A small board at the Siachen Base Camp reads: “Snout of the glacier was here on 10 April 2005.” Today the snout, the starting point of the Siachen glacier, has moved about a kilometre ahead from that point. It is a testimony to the accelerating pace of human-induced climate change and is the likely culprit behind increased disasters on the glacier.
> The ten soldiers of the Madras regiment who were buried in their tent after being hit by an avalanche last week may be the latest victims of climate change which is accelerating extreme weather events. Glaciers across the globe are melting faster due to a rise in surface temperatures induced by global warming. The biggest enemy the Indian Army is battling in Siachen today is the weather.
Elaborate weather monitoring and forecasting mechanisms are in place across the glacier and alerts are sent to troops positioned there on a daily basis. The Snow and Avalanche Study Establishment (SASE) based in Leh, an institute under the Defence Research and Development Organisation (DRDO), is responsible for this.
Combined with better equipment and refined acclimatisation procedures, this has steeply reduced the casualty rate on the glacier.

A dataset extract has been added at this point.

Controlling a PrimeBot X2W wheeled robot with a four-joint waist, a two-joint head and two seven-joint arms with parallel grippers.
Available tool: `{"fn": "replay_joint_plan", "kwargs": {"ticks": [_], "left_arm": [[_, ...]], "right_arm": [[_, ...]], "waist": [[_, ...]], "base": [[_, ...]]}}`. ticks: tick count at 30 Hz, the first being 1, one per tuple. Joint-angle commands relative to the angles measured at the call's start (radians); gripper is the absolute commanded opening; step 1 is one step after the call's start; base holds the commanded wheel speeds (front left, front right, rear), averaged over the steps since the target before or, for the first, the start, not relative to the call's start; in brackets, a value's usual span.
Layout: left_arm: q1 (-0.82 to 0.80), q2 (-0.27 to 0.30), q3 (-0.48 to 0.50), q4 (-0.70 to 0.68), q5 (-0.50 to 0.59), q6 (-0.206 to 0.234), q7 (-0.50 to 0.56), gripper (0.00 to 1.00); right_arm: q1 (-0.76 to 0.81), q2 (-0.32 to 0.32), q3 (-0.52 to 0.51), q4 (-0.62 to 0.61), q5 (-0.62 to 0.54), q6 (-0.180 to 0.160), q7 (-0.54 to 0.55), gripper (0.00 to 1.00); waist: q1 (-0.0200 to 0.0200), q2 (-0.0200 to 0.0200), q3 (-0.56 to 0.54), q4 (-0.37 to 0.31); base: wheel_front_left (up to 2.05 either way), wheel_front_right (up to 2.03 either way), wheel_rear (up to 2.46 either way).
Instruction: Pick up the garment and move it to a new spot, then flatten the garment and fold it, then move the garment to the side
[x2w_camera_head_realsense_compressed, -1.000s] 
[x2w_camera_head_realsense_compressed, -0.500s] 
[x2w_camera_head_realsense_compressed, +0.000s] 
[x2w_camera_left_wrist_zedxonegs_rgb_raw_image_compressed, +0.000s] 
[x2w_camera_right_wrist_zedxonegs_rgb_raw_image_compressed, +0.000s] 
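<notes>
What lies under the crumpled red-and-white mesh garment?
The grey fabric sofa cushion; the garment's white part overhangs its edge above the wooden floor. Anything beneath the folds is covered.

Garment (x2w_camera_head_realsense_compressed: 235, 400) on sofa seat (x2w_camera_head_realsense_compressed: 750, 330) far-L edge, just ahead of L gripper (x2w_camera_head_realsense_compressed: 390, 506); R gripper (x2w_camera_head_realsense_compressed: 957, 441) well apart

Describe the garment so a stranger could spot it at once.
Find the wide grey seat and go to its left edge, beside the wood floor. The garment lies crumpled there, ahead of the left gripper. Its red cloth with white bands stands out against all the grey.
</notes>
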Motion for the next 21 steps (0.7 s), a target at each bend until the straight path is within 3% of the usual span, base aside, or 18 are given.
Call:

However, there is an increase in erratic events which are taking a toll.
Siachen — which means the land of roses — also has the dubious distinction of being the world’s highest battlefield. Indian Army sits at heights of 12,000 feet at the Base Camp to 21,000 feet at Bana post on the glacier, a triangular bit of land between Pakistan occupied Kashmir and the part ceded by Pakistan to the Chinese. India occupied the glacier in April 1984, narrowly thwarting Pakistan’s plans.
Giving an insight on how global warming is influencing glacial conditions, Dr. Shresh Tayal, Fellow at The Energy and Resources Institute, said Himalayan glaciers were not immune to the effects of global warming and climate change. “Over the last two decades, the rate of melting has accelerated,” he told The Hindu .
Dr. Tayal, who studies glaciers in Kashmir and the North-East, said glaciers were not only shrinking, but also shortening and thinning because of which they affect the local conditions. “Glaciers are typically present between mountains, and their shrinking affects the slope gradient of mountains, which in turn affects their stability,” he observed. This resulted in an increase in landslides and avalanches.
This is precisely what is unfolding on Siachen, which sits between the Karakoram ranges.
While India cannot demilitarise the glacier for strategic reasons, there is a need to find new ways of predicting the weather as well as reducing the numbers posted on the glacier. However, technology cannot fully replace the soldiers there. For, once they are lost, it is near impossible to retake the icy peaks.